**BRIEF**
Only the lines from the beginning of the listing below through the line with "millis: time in" belong in the answer; please print them exactly and drop the pictures.

**DATA FOR PROCESSING**

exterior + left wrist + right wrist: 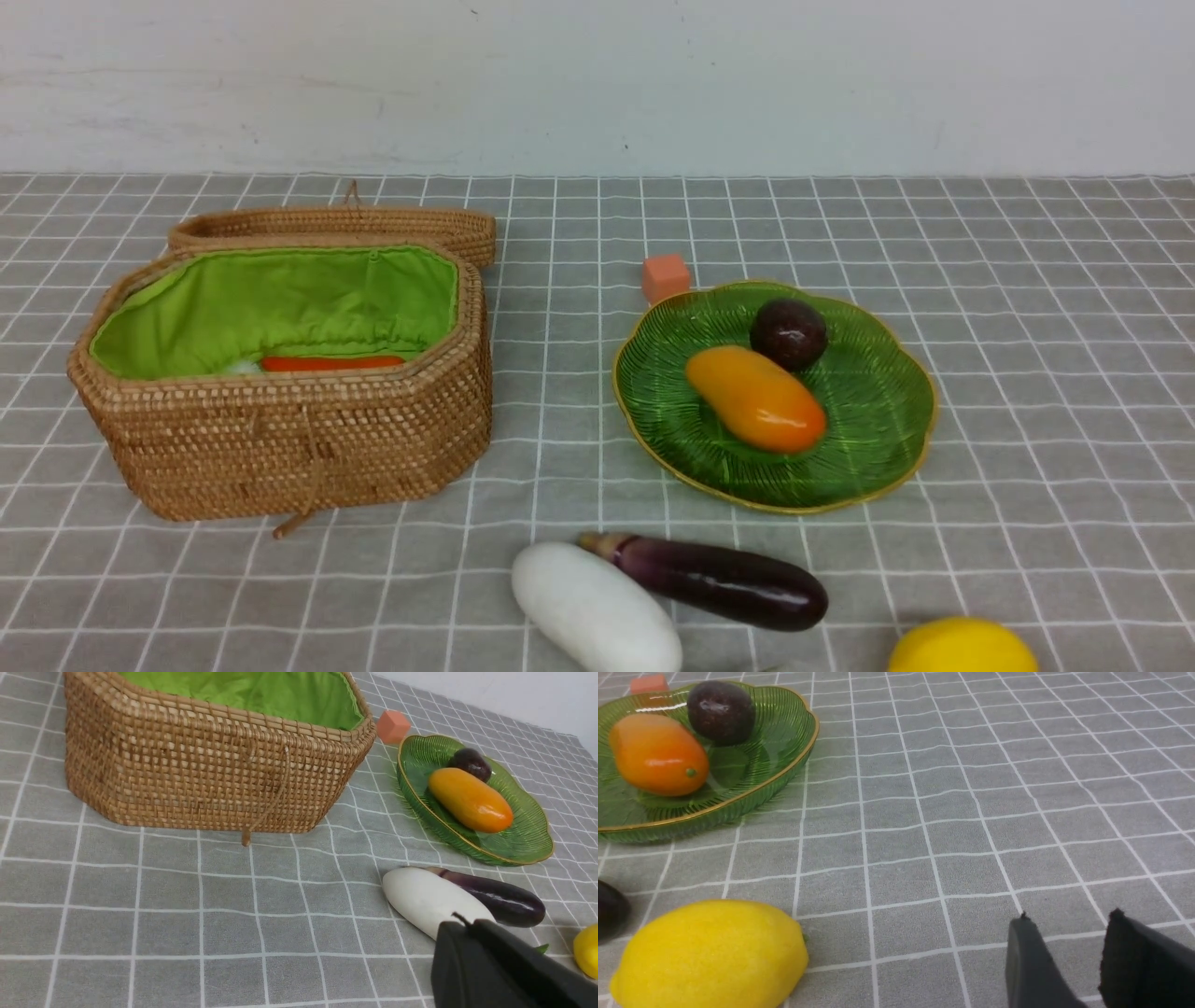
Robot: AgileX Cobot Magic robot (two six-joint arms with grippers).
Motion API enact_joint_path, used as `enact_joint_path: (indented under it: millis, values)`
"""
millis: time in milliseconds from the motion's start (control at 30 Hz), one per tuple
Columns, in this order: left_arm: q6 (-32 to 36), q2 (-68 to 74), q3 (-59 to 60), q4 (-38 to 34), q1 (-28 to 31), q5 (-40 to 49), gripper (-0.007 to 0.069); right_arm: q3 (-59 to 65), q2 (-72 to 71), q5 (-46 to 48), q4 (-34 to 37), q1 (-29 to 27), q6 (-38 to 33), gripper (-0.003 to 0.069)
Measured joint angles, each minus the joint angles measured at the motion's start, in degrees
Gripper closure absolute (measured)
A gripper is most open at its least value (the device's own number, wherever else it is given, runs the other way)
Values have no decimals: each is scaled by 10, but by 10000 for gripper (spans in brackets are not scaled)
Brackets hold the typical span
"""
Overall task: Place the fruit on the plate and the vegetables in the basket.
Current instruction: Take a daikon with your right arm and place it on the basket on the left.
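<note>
Bright, even light, soft shadows, small glare on the mango [756, 399]; all views reasonably sharp.

Looks like a lab test cell: bench [1027, 280] draped in grey grid cloth [560, 467], bare scuffed white wall [597, 84] right behind it.

I find no writing, label, brand, number or sign to read in any of my views.
</note>
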Motion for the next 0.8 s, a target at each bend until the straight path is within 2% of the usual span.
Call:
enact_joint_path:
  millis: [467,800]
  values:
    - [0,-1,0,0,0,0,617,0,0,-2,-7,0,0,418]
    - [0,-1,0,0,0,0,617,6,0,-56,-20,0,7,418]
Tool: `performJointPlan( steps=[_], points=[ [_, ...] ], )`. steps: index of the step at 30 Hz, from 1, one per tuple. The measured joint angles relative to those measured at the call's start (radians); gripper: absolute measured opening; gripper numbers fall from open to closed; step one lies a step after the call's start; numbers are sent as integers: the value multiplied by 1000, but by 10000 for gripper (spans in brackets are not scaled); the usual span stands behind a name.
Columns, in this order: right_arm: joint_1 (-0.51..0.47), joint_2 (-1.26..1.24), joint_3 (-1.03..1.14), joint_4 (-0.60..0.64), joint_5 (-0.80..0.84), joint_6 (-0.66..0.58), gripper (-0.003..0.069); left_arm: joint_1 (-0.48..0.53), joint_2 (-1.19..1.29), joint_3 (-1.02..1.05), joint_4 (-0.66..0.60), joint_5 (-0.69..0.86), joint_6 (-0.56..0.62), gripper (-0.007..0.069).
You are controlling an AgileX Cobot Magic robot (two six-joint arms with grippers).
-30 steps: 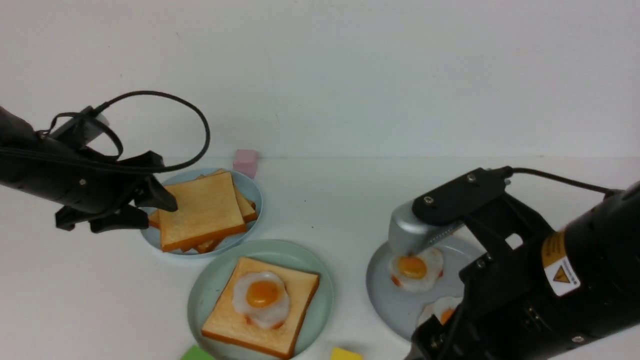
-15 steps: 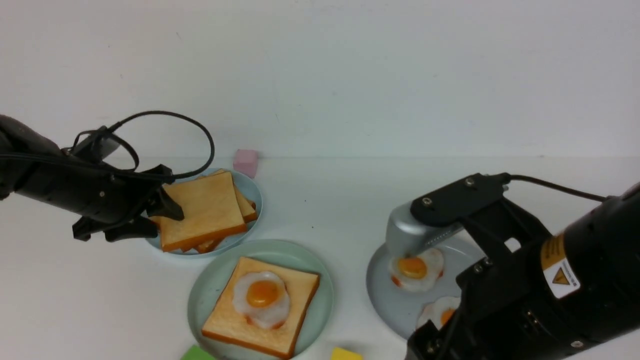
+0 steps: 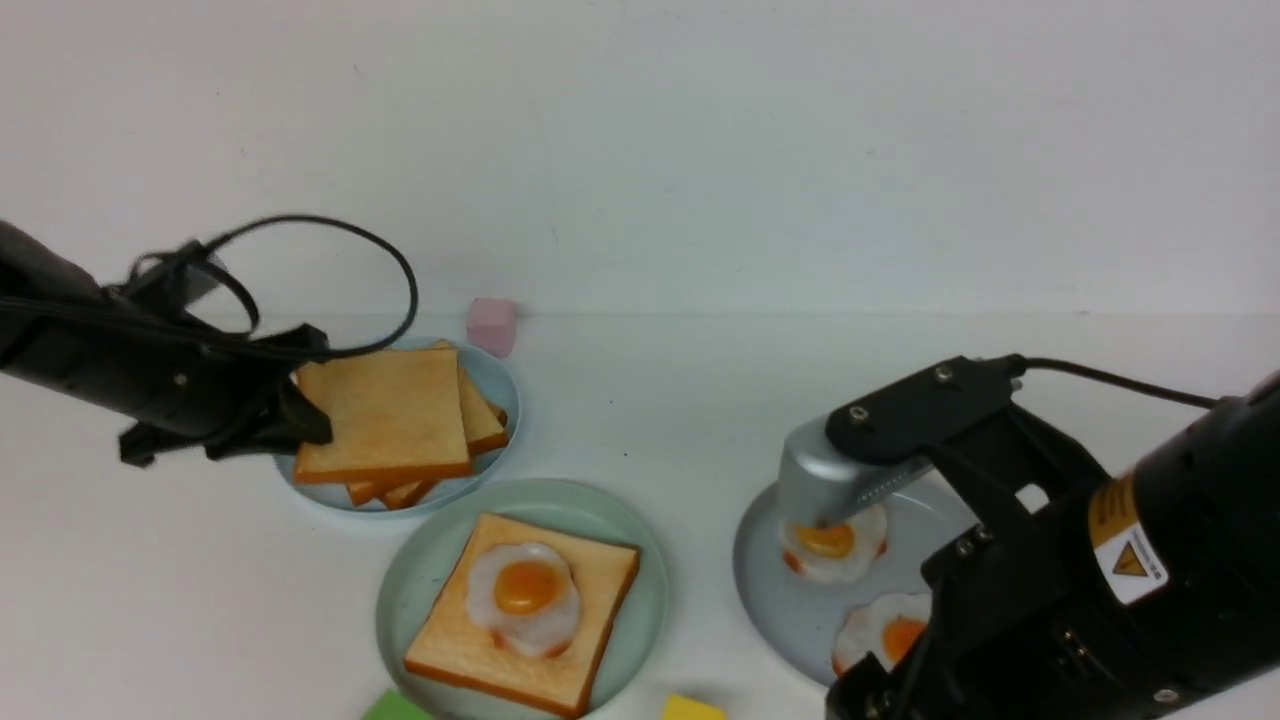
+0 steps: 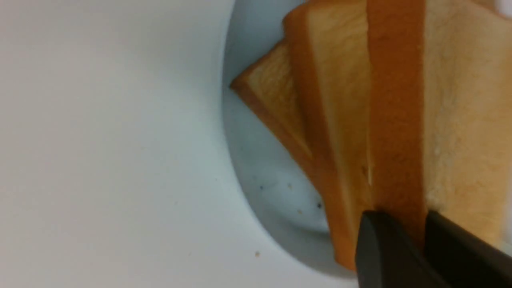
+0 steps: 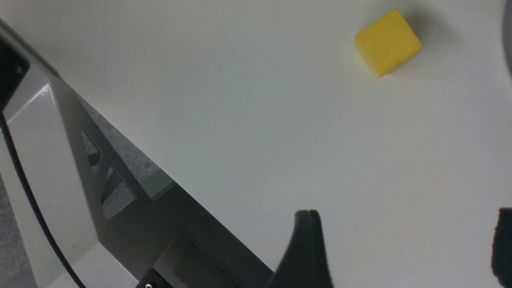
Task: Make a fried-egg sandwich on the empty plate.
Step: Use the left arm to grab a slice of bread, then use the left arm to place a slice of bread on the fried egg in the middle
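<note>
White table (image 3: 160, 600) under even light, with a pale plain wall (image 3: 700, 150) behind it. At the near edge of the front view, a green block (image 3: 395, 708) and a yellow block (image 3: 692, 709) are cut off by the frame. The right arm (image 3: 1050, 580) leans in from the right, its tip out of frame, and partly covers the grey-blue plate (image 3: 790, 620). One fried egg (image 3: 885, 628) on that plate is partly hidden by the arm; the other (image 3: 833, 545) lies partly behind the silver camera housing. The right wrist view supplies what the front view lacks: the right gripper (image 5: 404, 216) stands wide, and the yellow block shows whole.

Farther in, the mint-green plate (image 3: 630, 600) bears the lower toast slice (image 3: 455, 640), with the sandwich egg (image 3: 525, 590) on top.

Beyond, the left arm (image 3: 130, 370) reaches in from the left, slanting down. Its gripper (image 3: 315, 435) is narrow, closed on the edge of the upper toast slice (image 3: 390, 415), over the light-blue plate (image 3: 505, 390). The left wrist view shows the pinched crust, blurred; other toast slices (image 3: 480, 420) lie beneath, partly hidden. Behind that plate sits a pink block (image 3: 490, 325).
</note>
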State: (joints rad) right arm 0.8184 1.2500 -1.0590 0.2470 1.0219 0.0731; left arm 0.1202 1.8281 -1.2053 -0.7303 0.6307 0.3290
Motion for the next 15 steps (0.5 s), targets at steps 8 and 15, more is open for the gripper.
performJointPlan(
  steps=[8, 15],
  points=[
    [0, 0, 0, 0, 8, 0, 586, -35, -204, 139, -103, 37, 355, 78],
    [0, 0, 0, 0, 20, 0, 586, -125, -210, 328, -257, 92, 541, 78]
  ],
)
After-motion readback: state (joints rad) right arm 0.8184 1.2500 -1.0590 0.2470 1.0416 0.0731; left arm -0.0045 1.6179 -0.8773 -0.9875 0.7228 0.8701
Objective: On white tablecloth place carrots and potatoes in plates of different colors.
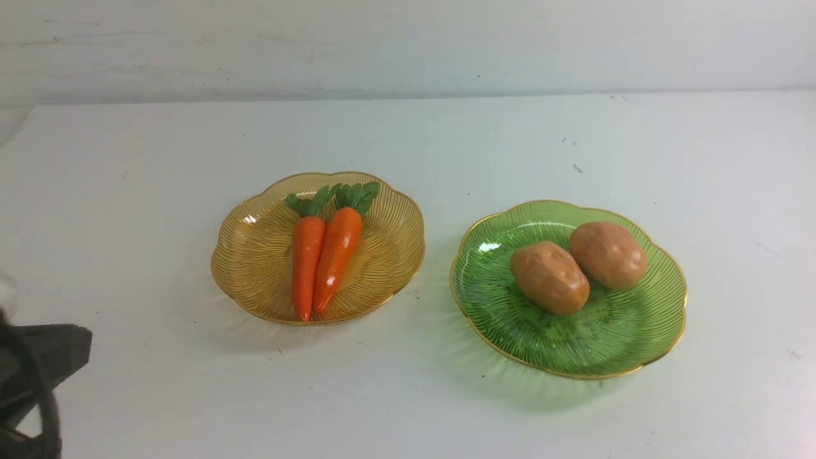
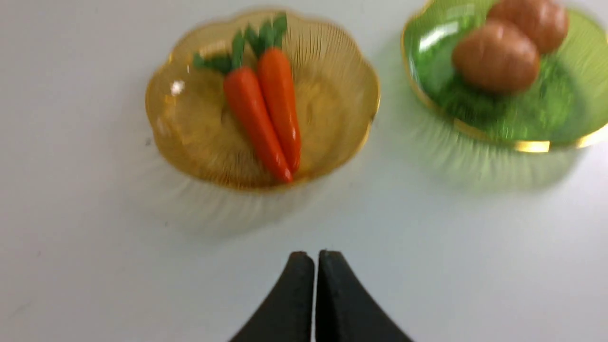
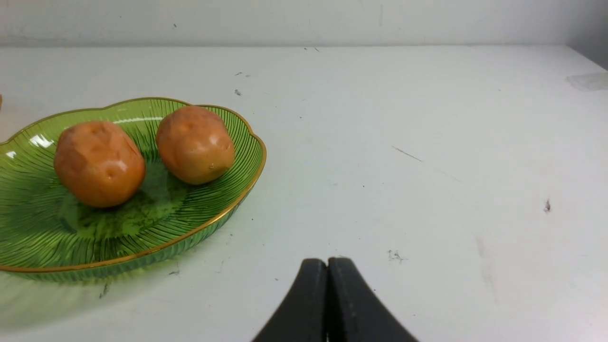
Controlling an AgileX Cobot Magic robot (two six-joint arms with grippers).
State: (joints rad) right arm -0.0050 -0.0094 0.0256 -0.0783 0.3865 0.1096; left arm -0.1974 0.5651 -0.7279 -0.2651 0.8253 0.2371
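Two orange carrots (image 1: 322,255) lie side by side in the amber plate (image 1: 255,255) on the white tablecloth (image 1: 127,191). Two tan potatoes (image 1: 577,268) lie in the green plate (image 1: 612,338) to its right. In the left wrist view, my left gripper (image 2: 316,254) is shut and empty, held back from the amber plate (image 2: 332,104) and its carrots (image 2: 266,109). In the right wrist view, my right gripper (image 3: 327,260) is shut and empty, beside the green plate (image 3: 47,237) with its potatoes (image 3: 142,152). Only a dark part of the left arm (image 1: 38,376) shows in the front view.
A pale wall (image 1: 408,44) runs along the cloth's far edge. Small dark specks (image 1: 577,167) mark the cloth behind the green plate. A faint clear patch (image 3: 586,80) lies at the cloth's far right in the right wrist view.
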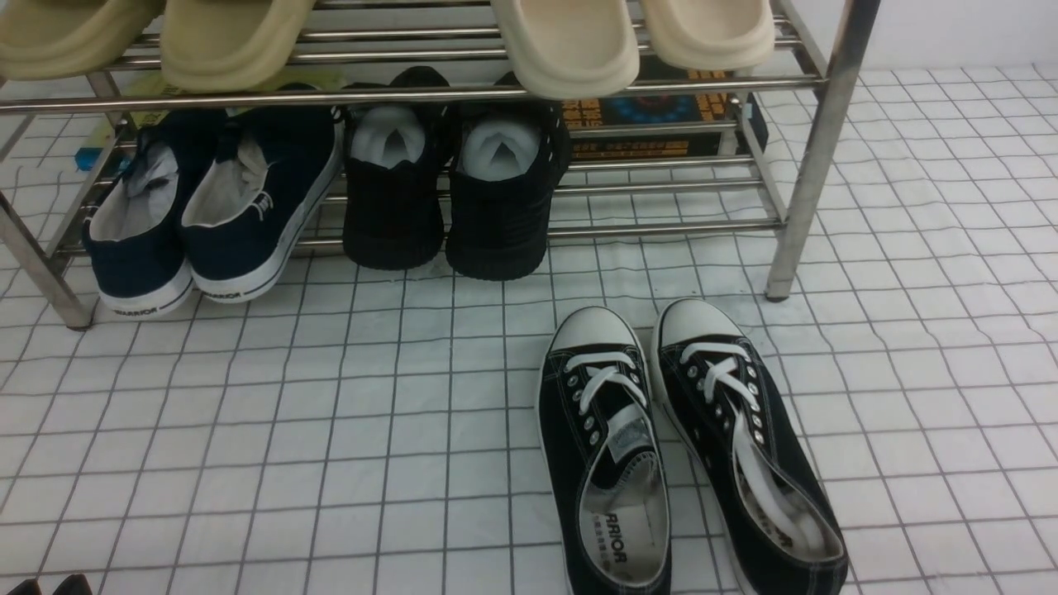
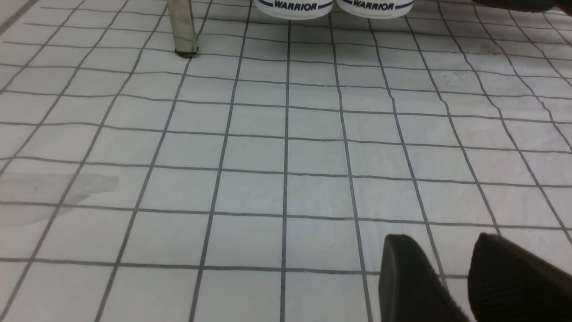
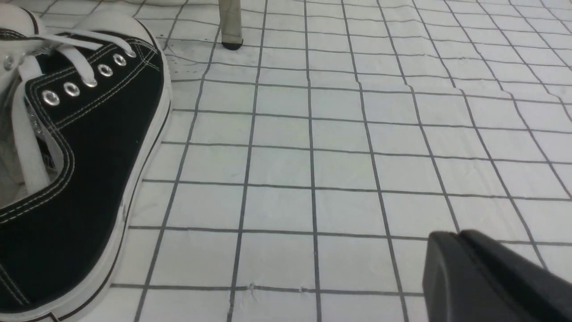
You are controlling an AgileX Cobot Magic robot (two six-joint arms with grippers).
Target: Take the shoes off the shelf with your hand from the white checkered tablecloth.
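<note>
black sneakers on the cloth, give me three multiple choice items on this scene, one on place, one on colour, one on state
1. Where are the lace-up sneakers?
A) on the upper tier
B) on the checkered cloth
C) on the lower tier

2. What colour are their toe caps?
A) white
B) red
C) yellow

3. How do the sneakers stand?
A) soles up
B) on their sides
C) soles down

1 B: the lace-up sneakers lie on the checkered cloth, in front of the rack.
2 A: both toe caps show white.
3 C: their openings and laces face up.
</note>
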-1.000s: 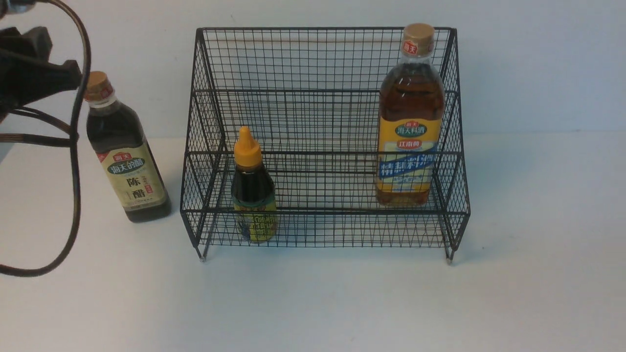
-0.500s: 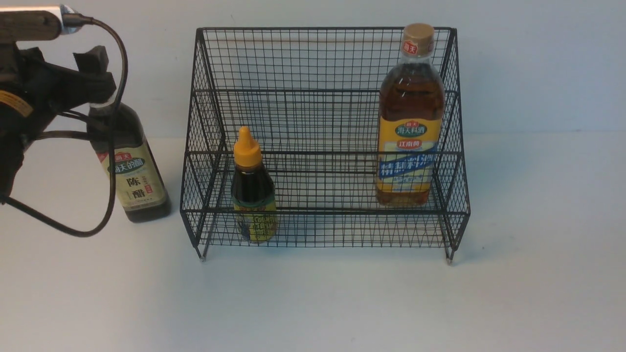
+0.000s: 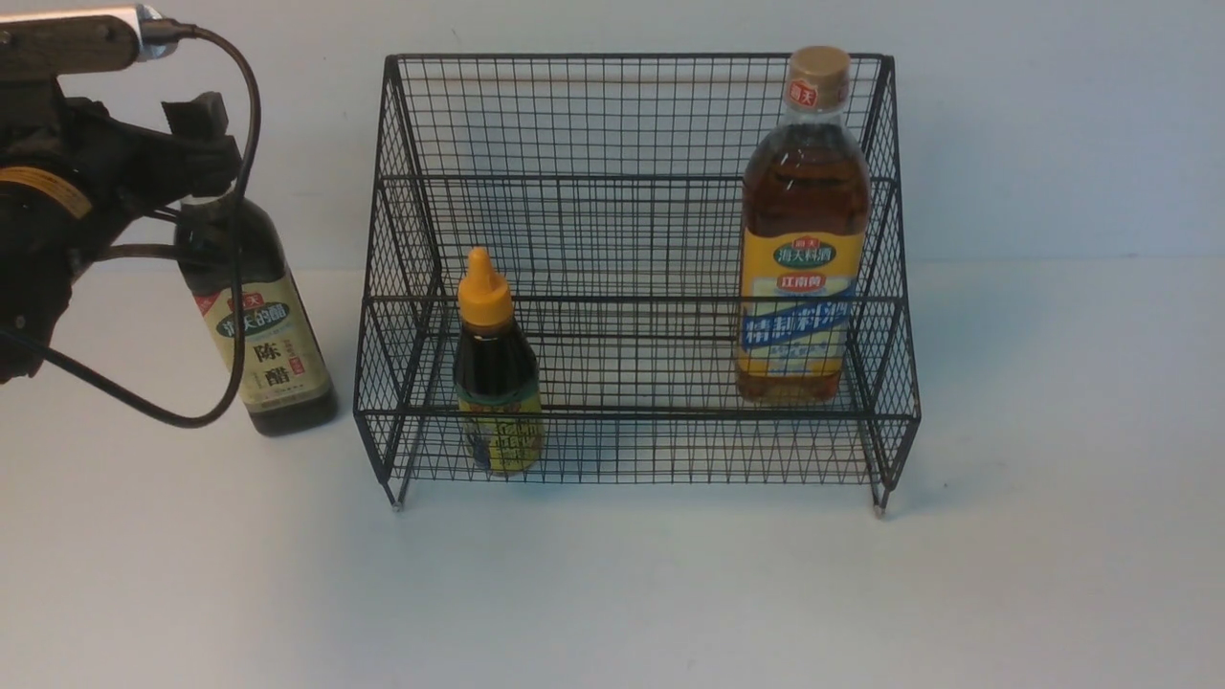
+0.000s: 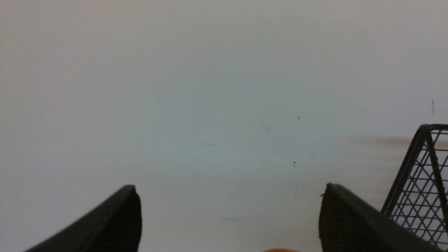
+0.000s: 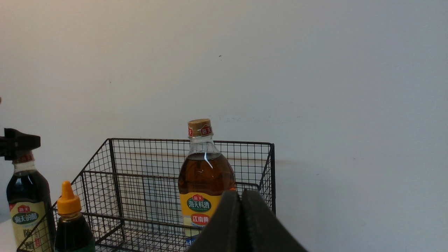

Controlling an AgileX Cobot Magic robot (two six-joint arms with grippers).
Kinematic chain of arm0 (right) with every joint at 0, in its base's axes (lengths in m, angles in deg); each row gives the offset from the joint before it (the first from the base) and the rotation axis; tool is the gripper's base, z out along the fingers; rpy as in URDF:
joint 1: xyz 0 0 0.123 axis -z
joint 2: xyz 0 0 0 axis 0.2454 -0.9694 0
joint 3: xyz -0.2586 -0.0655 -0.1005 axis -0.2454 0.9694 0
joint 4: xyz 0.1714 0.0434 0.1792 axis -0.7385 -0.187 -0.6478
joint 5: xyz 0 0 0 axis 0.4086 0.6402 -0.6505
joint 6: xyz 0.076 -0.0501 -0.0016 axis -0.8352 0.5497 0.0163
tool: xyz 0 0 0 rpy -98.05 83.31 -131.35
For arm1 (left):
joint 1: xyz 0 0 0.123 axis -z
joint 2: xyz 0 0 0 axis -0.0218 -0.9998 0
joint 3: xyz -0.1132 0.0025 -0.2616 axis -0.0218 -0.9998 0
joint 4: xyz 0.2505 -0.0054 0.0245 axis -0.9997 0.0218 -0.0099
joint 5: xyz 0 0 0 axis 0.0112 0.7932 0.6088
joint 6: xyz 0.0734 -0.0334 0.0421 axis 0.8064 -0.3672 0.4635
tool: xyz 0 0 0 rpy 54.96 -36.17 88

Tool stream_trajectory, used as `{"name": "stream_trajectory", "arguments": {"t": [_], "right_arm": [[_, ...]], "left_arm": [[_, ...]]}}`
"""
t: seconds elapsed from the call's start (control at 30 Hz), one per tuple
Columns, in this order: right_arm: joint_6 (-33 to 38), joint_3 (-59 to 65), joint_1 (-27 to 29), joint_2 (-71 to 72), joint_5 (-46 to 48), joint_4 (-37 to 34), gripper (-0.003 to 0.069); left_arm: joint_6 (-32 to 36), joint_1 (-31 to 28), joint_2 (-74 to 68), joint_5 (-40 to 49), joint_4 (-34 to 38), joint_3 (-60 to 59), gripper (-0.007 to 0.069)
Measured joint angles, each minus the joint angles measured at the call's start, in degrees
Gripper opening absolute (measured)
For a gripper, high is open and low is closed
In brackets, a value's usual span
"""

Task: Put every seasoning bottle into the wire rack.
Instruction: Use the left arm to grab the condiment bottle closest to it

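Front view: dark bottle (image 3: 260, 335) stands beside left edge of rack (image 3: 388, 354).

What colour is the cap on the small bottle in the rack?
Orange; the cap shows best in the front view.

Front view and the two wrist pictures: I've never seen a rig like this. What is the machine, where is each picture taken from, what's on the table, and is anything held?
It's a two-armed robot. The front view looks forward from between its arms; each wrist view looks out past that arm's gripper. On the table stands a wire rack. A small bottle with an orange cap sits on its lower tier, a large amber bottle on the upper tier at the right. A tall dark bottle stands on the table, outside the rack's left side. The left gripper is at that bottle's top, jaws apart, gripping nothing. The right gripper is shut and empty, seen only in its own wrist view.
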State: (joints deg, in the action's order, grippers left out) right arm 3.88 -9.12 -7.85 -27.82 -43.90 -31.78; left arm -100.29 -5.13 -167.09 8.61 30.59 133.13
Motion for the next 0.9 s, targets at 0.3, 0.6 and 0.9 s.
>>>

**ANSWER BOX**
exterior + left wrist + right wrist: 
Robot: AgileX Cobot Magic robot (two six-joint arms with grippers).
Motion API enact_joint_path, used as `enact_joint_path: (indented under it: millis, values)`
"""
millis: time in milliseconds from the motion's start (control at 30 Hz), one per tuple

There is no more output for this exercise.